You say to-may-toe and I say to-mah-toe, and in the case of a waitress suing law enforcement, she says $12,000 is a miraculous tip and they say it’s drug money. Oh, and there is no tomato involved. So who’s right? After all, says the waitress, she tried to return the tip to the customer and was told to keep it. All’s fair in the food industry, after all.
The police don’t see it that way for the Minnesota waitress and mother of five. She says she was looking for a miracle to help with financial troubles, reports ABC News, and is suing in district court to get back what she sees as rightfully hers.
Here’s how it all went down: Stacy was working at a Fryn’ Pan, when, her attorney says, a woman left a box from another restaurant on her table. She went out to the customer’s car and tried to give it back to her, but the woman said “No, I am good, you keep it,” says the lawsuit.
So Stacy kept the box, even though she thought it strange. When she opened it, she found bundles of cash wrapped in rubber bands.
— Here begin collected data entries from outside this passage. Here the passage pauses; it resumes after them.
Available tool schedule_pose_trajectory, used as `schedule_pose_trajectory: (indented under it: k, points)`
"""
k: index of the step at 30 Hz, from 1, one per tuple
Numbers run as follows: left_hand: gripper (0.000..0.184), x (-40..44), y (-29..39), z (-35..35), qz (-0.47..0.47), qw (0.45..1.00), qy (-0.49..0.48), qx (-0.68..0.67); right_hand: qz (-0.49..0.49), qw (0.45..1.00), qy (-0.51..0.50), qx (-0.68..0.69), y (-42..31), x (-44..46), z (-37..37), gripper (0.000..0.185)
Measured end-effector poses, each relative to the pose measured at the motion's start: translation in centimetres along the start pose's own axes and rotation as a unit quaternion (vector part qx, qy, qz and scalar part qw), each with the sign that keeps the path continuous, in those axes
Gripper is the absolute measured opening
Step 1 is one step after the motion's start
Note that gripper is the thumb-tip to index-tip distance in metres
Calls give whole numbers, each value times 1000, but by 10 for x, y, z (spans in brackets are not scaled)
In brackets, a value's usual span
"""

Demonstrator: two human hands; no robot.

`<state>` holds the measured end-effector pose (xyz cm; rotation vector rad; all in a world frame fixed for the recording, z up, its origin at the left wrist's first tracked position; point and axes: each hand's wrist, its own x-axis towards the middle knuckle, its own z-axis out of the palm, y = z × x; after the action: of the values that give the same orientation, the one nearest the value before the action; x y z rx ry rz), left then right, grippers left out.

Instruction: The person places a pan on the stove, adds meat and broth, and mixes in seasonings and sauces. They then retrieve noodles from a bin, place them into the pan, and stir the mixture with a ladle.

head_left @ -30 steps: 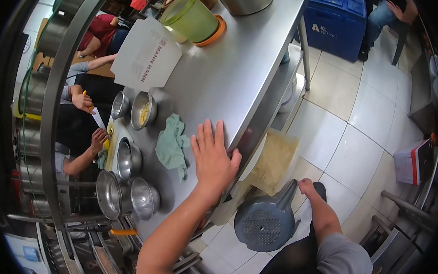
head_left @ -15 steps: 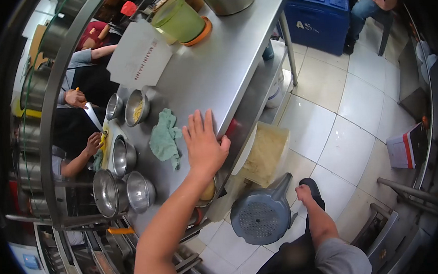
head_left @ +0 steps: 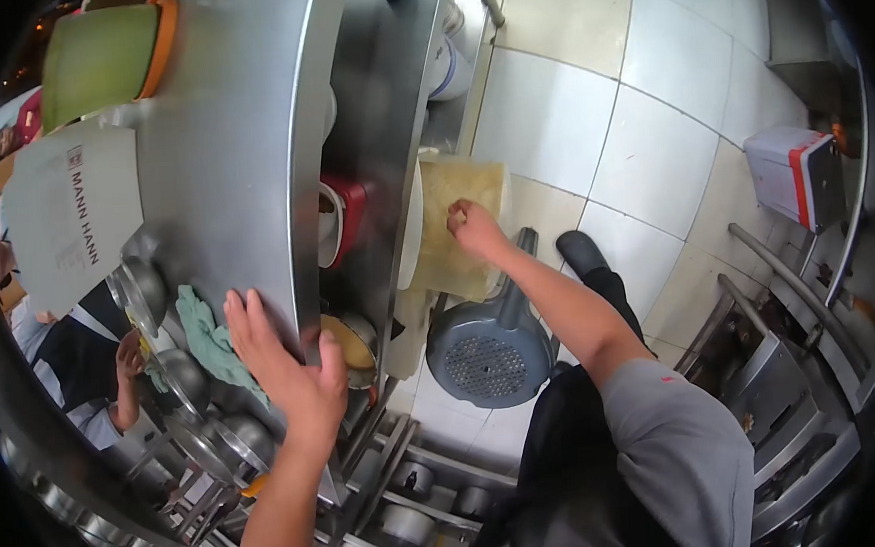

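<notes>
My left hand rests on the steel table near its edge, fingers straight and thumb spread. Just left of it lies a crumpled green cloth. My right hand is low beside the table, over a yellowish, see-through bin or its cover. Its fingers are curled in; whether they touch the bin or hold anything is hidden. Below stands a grey plastic piece with a round perforated top and a long arm. On the under-shelf, a pot with tan contents sits close to my left thumb.
A white board lettered MANN HANN and a green tub with an orange rim stand on the table. Steel bowls line its far side, near a co-worker's hand. A red container occupies the under-shelf. My shoe is on the tiles.
My view has turned down and to the right. The right hand has reached forward from beside my leg to over the bin. My left hand still lies flat on the table.
</notes>
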<state>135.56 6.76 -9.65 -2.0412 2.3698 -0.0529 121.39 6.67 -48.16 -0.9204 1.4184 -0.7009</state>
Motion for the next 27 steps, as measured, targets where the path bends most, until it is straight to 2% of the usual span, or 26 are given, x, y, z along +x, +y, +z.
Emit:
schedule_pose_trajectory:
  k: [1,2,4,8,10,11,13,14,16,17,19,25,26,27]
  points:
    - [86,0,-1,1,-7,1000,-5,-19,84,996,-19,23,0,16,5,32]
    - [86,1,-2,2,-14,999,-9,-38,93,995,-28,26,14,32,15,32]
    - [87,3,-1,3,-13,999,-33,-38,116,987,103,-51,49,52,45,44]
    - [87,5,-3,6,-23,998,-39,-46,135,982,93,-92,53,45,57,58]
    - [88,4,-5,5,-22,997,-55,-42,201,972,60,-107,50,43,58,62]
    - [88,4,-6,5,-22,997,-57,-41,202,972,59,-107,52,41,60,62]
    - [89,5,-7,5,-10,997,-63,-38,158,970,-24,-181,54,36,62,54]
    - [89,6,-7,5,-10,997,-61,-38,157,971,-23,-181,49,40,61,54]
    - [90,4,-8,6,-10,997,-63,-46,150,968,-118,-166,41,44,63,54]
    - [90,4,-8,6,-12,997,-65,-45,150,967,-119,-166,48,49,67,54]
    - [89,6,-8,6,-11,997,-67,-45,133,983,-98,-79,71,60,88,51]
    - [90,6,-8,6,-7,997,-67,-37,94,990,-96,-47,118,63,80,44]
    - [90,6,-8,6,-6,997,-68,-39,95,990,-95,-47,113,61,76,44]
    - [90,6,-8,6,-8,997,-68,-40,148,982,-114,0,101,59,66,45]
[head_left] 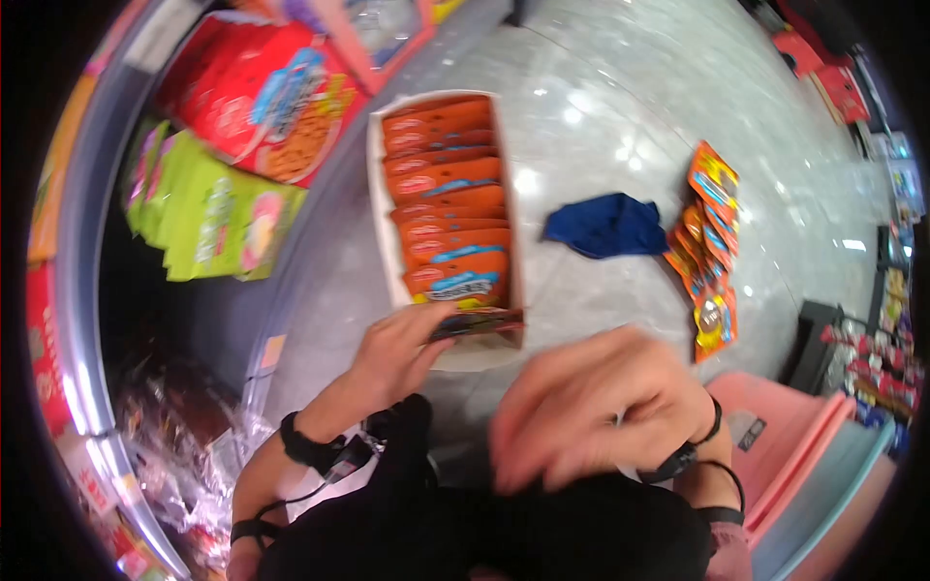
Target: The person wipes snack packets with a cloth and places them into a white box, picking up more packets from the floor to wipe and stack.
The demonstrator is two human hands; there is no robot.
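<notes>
A white box [379,208] holds a row of orange snack packets [450,218] standing one behind another. At its near end my left hand [399,353] has its fingers closed round a dark-edged packet [475,322], seen nearly edge-on. My right hand [601,407] is in the air right of the box's near end, blurred by motion, with its fingers curled; whether anything is in them cannot be made out. To the right of the box a dark blue cloth [608,226] lies on the floor. Beyond it is a loose pile of orange packets [707,247].
A shelf [320,208] on the left carries red bags [262,97] and green bags [218,208]. Clear plastic wrapping [189,445] lies at the lower left. Pink and light-blue plastic stools [785,426] stand at the lower right. Shiny grey tiles [601,116] form the floor.
</notes>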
“Even though I desperately needed the money as my husband and I have five children, I feel I did the right thing by calling” the police she said in the lawsuit.
Of course when the cops showed up, they seized the money and told Stacy she could have it after 60 days if it hadn’t been claimed by anyone else. Then she was told 90 days. Then, after three months, she was told it was being held as “drug money” and she’d just get $1,000 as a reward.
Cops say when they got the money, they started to investigate where it came from, and say it emanated a “strong odor of marijuana.” So it must be drug money, they argue, as it was at one point, in the vicinity of drugs.
The best argument comes from a line cook at the Fryn’ Pan, quoted in the article as part of an affidavit.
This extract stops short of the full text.